--- Records to process Enclosed Below ---
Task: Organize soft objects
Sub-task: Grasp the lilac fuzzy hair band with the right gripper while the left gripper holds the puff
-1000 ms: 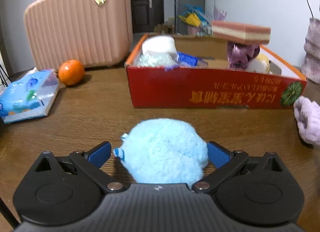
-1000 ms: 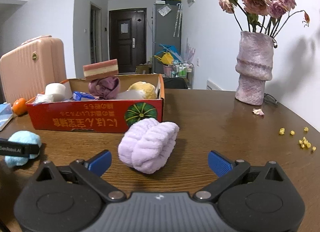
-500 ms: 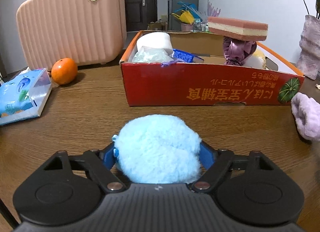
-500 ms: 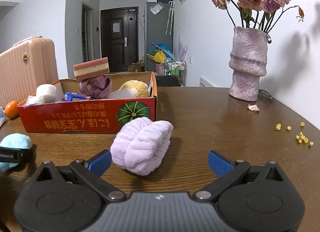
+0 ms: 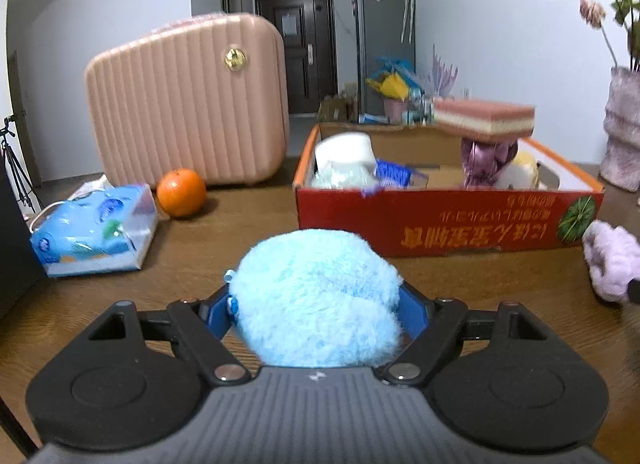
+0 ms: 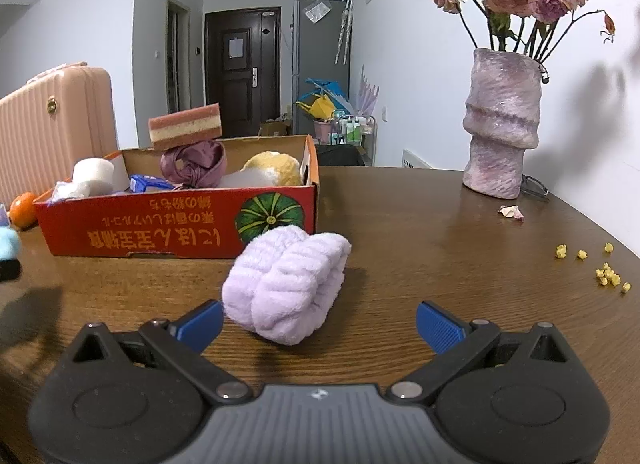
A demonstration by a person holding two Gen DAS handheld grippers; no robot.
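Observation:
A fluffy light-blue puff (image 5: 316, 296) fills the space between my left gripper's (image 5: 316, 312) blue pads, which press into its sides; it is held just above the wooden table. The same puff shows at the left edge of the right wrist view (image 6: 7, 244). Behind it stands a red cardboard box (image 5: 440, 224) holding a pink-and-cream sponge (image 5: 484, 120), a white roll, a purple scrunchie and a yellow plush. A folded lilac towel (image 6: 286, 284) lies on the table in front of the box (image 6: 160, 228). My right gripper (image 6: 320, 322) is open just short of the towel, which sits nearer its left finger.
A pink ribbed case (image 5: 188, 104), an orange (image 5: 181, 192) and a blue tissue pack (image 5: 94, 232) stand at the left. On the right, a lilac vase (image 6: 502, 128) of dried roses rises from the table, with yellow crumbs (image 6: 600, 268) scattered near the table's edge.
My left gripper's jaws have closed onto the blue puff and lifted it a little off the table. The right gripper has stayed open and almost still.

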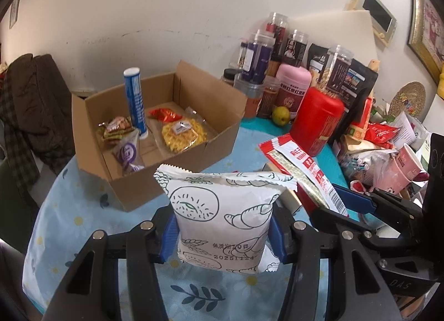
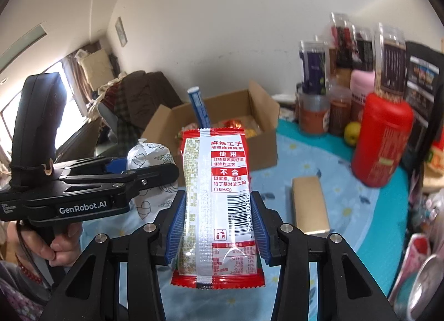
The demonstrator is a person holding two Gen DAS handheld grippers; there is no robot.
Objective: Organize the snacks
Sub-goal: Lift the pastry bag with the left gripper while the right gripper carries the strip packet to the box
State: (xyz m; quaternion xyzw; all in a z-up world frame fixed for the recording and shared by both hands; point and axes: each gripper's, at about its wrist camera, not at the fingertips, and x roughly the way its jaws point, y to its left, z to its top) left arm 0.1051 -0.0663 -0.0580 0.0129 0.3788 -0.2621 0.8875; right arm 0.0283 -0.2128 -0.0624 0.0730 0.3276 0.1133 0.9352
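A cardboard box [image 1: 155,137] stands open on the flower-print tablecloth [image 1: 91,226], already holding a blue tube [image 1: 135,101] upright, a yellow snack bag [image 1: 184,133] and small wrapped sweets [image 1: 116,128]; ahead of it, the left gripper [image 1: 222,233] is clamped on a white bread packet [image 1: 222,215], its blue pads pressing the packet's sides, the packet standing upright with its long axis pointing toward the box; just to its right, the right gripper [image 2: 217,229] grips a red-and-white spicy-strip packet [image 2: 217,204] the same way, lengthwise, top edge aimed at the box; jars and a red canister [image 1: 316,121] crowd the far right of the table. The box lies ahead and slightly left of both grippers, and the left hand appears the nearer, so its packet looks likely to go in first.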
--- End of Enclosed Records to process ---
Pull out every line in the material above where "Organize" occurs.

Task: Organize soft objects
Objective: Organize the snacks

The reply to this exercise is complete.